Today, you have heard cost saving ideas, suggestions that can make a difference for the state and not at the expense of the disability community.

I am here to talk about The Family Caregiver Act, this care option, when finally and fully implemented can be a huge benefit to all involved.

The Family Caregiver Act is the result of 2008 legislation that sought to right the wrong associated with individuals with disabilities remaining in their family homes while receiving services. With this option not only can the person remain in the family home but family members can reside there and if the option of “family care giver” is written into the clients service plan, family members may be paid a caregivers.

This option is bound to save the state dollars and will, when appropriate allow stronger benefit for the client.

Although this legislation was passed in 2008 and a study group was formed early on it has been and continues to be a rocky road to full implementation.  Rules, time delays, lack of communication, and changing of responsible staff in DHS and DDD have dragged this operation out far to long.

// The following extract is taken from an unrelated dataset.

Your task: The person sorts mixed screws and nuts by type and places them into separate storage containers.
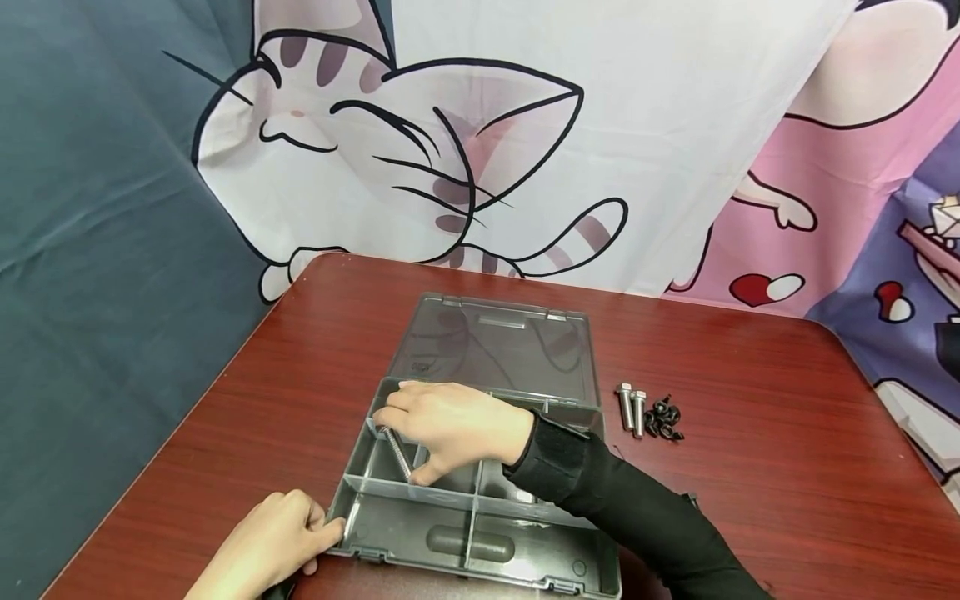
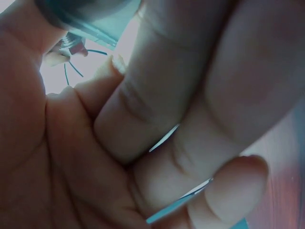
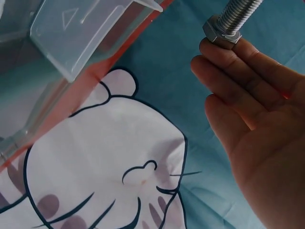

I have been a member of the Family Care Giver study group since its inception late in 2008 and finally early this year the option begins to implement, sadly, although we are now being included around the table more there is often little or no interest in input from us the consumer.

A pilot to include 10 families was tested during 2010, 6 client/families began the pilot but only 3 continued because the program was simply too invasive.  The division reports that the 3 clients and families that remained in the pilot will now be part of the implementation, however, cannot say how many clients are now including Family Care Givers in their service plans.

Although the division is supportive of the FCG option, CCB’s are taking the position that investing in family members as caregivers is just TOO RISKY which certainly is unrealistic because many families have been providing care lifelong.

It is time for the feet dragging to stop and full implementation to really begin, however, we see the same kind of resistance from CCB’s that we have experienced with other programs in the past and the existing “conflict of interest” that has surfaced with case management and service. Parents are being discouraged by their caseworkers and information is limited or lack consistency.

There are established guidelines, rules are being enacted, information guides and contract agreements are in draft, training has begun, and the option as of Feb 2011 is now available but because there is continued resistance from CCB’s and the  process takes so long, often months for one action - therefore this great option continues to lag.

Implementation was to have been in place by early 2009, it is now early 2011 and still implementation is stalled. Please place a priority on this program and expedite the process so this can finally be a win for all involved.

 Thank you and I am happy to answer any questions.